On a more positive note.... I think we might have like the nicest apartment in the mission, or one of them. It actually has AC in our bedroom! So nice! Unfortunately, the elders who lived here before broke the key to our door so we have to use pliers to get in... I'll have to send you a picture of their contraption at some point... haha I've gotten a couple blood blisters from it already. They also thought it'd be cool to leave us dirty dishes in the sink... good thing I love them or... I dont know what would have happened. haha but its okay, because they also left us a good amount of food in the pantry. The city is really pretty, but pretty small. It's the closest city to the Balaton, which is the Hungarian version of a beach.

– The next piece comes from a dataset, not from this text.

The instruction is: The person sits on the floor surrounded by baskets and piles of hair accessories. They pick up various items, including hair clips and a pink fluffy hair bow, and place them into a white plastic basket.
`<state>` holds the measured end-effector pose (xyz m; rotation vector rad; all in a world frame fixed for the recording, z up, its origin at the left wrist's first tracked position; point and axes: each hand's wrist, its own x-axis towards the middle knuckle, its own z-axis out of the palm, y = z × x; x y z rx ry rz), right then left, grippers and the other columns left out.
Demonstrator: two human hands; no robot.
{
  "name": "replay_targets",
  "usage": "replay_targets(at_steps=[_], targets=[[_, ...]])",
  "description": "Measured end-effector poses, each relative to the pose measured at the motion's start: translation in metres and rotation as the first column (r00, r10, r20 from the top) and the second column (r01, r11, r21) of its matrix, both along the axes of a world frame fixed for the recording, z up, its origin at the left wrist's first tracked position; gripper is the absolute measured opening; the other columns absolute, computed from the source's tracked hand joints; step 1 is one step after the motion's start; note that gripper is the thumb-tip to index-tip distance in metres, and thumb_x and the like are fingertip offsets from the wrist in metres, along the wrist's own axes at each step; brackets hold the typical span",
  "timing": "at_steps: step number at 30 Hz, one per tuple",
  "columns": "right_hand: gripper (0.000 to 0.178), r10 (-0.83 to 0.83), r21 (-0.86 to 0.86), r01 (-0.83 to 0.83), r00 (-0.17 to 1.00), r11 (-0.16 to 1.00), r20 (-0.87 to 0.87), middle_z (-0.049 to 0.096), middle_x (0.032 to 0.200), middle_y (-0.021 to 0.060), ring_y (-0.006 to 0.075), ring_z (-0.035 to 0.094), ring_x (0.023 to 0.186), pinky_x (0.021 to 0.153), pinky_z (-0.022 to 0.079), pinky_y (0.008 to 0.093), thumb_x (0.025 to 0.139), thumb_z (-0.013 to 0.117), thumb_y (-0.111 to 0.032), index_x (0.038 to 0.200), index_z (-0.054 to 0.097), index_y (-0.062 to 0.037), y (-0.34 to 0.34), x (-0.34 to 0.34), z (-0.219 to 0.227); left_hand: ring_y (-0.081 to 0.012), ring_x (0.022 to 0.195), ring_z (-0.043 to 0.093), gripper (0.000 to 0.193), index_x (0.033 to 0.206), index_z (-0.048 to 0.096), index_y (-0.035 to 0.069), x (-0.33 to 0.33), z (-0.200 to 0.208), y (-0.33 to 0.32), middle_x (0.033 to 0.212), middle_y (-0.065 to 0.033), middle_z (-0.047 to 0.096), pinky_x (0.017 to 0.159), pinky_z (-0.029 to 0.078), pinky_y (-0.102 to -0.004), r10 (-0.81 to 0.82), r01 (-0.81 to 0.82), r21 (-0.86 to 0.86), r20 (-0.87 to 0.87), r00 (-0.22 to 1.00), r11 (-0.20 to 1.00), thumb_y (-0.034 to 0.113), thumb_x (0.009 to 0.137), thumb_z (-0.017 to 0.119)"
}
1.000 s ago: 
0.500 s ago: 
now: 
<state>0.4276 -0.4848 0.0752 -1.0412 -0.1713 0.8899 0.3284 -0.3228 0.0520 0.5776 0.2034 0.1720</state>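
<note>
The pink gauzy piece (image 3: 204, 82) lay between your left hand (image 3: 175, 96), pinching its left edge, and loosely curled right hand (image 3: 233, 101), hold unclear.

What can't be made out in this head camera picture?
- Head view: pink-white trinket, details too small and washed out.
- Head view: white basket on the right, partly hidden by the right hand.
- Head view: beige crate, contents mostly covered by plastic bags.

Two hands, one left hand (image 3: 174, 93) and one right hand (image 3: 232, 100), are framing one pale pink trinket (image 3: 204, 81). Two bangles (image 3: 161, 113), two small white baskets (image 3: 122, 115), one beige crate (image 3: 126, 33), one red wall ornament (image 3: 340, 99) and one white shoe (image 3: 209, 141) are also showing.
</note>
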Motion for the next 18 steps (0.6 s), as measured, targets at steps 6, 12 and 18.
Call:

It's a big lake that everyone goes to all summer. It's miles away from here though. Most people we have run into are tourists though and not interested in talking to us. We have tracted a lot already and most people aren't home for the summer. Those who are, are mostly old people who are really strongly Roman Catholic. That's really interesting to me. Normally, in the bigger cities, I have met a bunch of different people from different religions, but it seems like almost all of Veszprém is Catholic... There's a small university here, so we're waiting for school to start again and hopefully we'll meet more people. We met with one guy who goes there and is still here. He was pretty cool, but he is Muslim and from Pakistan and or program mostly ended up being him trying to convince us to believe in the Koran and telling us that we were wrong. haha at least he bought us ice cream! Other than that, we've just been finding. I have a really, really strong tanline now and my hair has gotten much more blonde in just a week outside. If I were wearing a swimsuit, it would always look like I'm wearing a white shirt under it... so that's nice... haha. Another nice thing is that I don't think I've ever been so sincerely complimented on my language before. That's one plus that I can think of, opening at such a young age, sometimes I feel like I might have become fluent over night. hahah just kidding. I'm still not fluent. Actually, I don't know what the point is when one is considered fluent, but I still have points where I can't think of words that I need, but never learned. And, there's still times when I don't know what someone is saying to me. haha but for the most part, the language isn't really a problem.

Well, hopefully that wasn't too depressing of an email. I hope you all have a much better week than I did. (: Love you!